▶ Work instructions
Only one stretch of the data below should be repeated: the lines from the line containing "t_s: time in" through the line containing "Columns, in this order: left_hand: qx", inclusive, exactly as they are.

***** Working data

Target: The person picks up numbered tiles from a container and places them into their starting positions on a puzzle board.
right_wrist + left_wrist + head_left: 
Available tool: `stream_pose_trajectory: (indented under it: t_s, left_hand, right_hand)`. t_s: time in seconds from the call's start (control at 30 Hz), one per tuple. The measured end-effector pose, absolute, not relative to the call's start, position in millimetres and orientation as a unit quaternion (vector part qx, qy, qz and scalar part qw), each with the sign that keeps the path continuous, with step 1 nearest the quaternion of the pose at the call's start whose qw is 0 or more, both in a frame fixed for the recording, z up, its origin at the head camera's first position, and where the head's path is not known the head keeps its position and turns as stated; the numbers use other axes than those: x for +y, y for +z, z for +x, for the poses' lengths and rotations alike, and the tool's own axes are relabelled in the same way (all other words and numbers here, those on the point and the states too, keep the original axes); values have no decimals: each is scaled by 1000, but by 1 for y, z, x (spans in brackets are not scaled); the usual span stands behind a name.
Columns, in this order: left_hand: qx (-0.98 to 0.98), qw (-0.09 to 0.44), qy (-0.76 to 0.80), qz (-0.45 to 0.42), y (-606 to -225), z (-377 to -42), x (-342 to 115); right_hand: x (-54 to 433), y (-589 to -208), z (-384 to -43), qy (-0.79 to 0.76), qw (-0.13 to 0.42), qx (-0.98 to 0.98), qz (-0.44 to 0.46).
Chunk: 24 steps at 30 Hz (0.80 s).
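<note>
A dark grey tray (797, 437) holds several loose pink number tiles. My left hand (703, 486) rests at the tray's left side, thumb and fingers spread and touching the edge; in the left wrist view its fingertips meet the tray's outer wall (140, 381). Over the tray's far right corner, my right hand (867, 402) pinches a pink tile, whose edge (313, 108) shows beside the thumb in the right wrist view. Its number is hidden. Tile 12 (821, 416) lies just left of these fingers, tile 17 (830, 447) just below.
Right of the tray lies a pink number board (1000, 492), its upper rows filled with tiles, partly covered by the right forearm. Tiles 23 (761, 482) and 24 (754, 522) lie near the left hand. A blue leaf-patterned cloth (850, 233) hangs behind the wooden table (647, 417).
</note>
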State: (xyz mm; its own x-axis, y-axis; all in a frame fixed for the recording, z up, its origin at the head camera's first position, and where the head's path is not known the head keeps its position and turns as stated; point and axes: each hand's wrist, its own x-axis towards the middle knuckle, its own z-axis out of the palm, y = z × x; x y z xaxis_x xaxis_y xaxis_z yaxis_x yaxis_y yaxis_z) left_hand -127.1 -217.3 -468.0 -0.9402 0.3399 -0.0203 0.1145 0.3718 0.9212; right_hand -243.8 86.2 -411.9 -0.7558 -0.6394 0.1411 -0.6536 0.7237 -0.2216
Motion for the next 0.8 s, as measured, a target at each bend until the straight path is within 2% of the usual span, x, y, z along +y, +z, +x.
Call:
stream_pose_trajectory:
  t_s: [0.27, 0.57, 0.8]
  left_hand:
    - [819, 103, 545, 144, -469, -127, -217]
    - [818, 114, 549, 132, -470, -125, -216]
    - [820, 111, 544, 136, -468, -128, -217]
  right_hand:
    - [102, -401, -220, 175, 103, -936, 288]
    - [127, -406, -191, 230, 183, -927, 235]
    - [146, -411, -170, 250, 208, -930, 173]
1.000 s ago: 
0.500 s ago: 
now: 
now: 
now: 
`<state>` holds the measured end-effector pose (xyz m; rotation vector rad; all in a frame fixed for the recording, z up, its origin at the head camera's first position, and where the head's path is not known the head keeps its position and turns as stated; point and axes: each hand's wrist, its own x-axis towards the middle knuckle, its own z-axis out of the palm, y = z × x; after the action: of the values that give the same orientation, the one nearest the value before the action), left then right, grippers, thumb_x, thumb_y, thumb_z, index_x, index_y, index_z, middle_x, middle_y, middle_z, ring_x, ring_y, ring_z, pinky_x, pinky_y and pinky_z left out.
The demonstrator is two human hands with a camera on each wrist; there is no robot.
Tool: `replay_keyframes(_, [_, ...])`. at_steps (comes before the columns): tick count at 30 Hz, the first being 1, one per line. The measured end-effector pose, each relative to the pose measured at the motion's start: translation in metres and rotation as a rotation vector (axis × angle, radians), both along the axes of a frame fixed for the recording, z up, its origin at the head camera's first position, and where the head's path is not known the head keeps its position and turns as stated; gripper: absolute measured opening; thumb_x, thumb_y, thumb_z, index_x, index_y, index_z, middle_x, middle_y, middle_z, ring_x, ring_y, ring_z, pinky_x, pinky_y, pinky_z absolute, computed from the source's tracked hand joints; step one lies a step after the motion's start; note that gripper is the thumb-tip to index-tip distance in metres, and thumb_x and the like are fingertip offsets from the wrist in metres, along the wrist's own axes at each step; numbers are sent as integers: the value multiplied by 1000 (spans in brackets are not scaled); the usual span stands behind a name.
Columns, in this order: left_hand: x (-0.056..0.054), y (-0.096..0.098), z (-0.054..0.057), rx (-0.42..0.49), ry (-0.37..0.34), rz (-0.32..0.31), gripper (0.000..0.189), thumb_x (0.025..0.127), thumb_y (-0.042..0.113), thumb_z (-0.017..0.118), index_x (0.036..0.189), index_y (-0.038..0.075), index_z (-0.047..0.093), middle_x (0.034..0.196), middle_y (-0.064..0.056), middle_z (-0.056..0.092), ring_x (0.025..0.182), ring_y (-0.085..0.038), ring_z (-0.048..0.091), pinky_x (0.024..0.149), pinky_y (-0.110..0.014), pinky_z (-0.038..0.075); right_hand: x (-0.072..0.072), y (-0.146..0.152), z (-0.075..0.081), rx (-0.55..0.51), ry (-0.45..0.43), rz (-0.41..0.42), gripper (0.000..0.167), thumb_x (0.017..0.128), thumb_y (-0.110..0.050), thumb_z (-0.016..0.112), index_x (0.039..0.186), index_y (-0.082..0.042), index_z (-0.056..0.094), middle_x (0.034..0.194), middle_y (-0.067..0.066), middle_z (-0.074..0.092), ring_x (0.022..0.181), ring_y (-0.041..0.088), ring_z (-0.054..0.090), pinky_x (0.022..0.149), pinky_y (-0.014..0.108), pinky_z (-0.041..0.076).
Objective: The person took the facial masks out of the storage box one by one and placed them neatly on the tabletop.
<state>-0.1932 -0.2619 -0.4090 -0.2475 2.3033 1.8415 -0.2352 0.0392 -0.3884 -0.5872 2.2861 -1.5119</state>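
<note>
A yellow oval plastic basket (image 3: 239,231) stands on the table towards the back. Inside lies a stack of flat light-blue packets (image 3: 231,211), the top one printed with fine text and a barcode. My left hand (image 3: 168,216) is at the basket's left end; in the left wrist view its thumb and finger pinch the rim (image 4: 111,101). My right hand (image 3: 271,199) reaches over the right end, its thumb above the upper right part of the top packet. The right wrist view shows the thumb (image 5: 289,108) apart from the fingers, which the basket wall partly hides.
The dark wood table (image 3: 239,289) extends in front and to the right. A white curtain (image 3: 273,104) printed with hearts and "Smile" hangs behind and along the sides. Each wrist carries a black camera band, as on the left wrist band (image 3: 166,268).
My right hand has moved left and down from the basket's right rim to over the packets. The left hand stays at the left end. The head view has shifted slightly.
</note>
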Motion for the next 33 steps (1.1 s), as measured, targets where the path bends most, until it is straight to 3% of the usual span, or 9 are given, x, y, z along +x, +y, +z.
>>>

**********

▶ Output of the task
Available tool: `stream_pose_trajectory: (indented under it: t_s, left_hand, right_hand)`. t_s: time in seconds from the call's start (control at 30 Hz), one per tuple. The measured end-effector pose, absolute, not relative to the call's start, position in millimetres and orientation as a unit quaternion (vector part qx, qy, qz and scalar part qw), each with the sign that keeps the path continuous, with step 1 nearest the quaternion of the pose at the call's start whose qw is 0 or more, both in a frame fixed for the recording, z up, its origin at the head camera's first position, and where the head's path is not known the head keeps its position and turns as stated; the numbers use other axes than those: x for +y, y for +z, z for +x, for the poses' lengths and rotations alike, and the tool's own axes are relabelled in the same way (all other words and numbers here, those on the point and the states too, keep the original axes); values have no decimals: each is scaled by 1000, but by 1 for y, z, x (spans in brackets are not scaled); the usual span stands behind a name.
Columns, in this order: left_hand: qx (-0.98 to 0.98), qw (-0.09 to 0.44), qy (-0.76 to 0.80), qz (-0.45 to 0.42), y (-606 to -225), z (-377 to -42), x (-342 to 115); right_hand: x (-54 to 433), y (-589 to -208), z (-384 to -43), qy (-0.79 to 0.76), qw (-0.13 to 0.42), qx (-0.98 to 0.98), qz (-0.44 to 0.46).

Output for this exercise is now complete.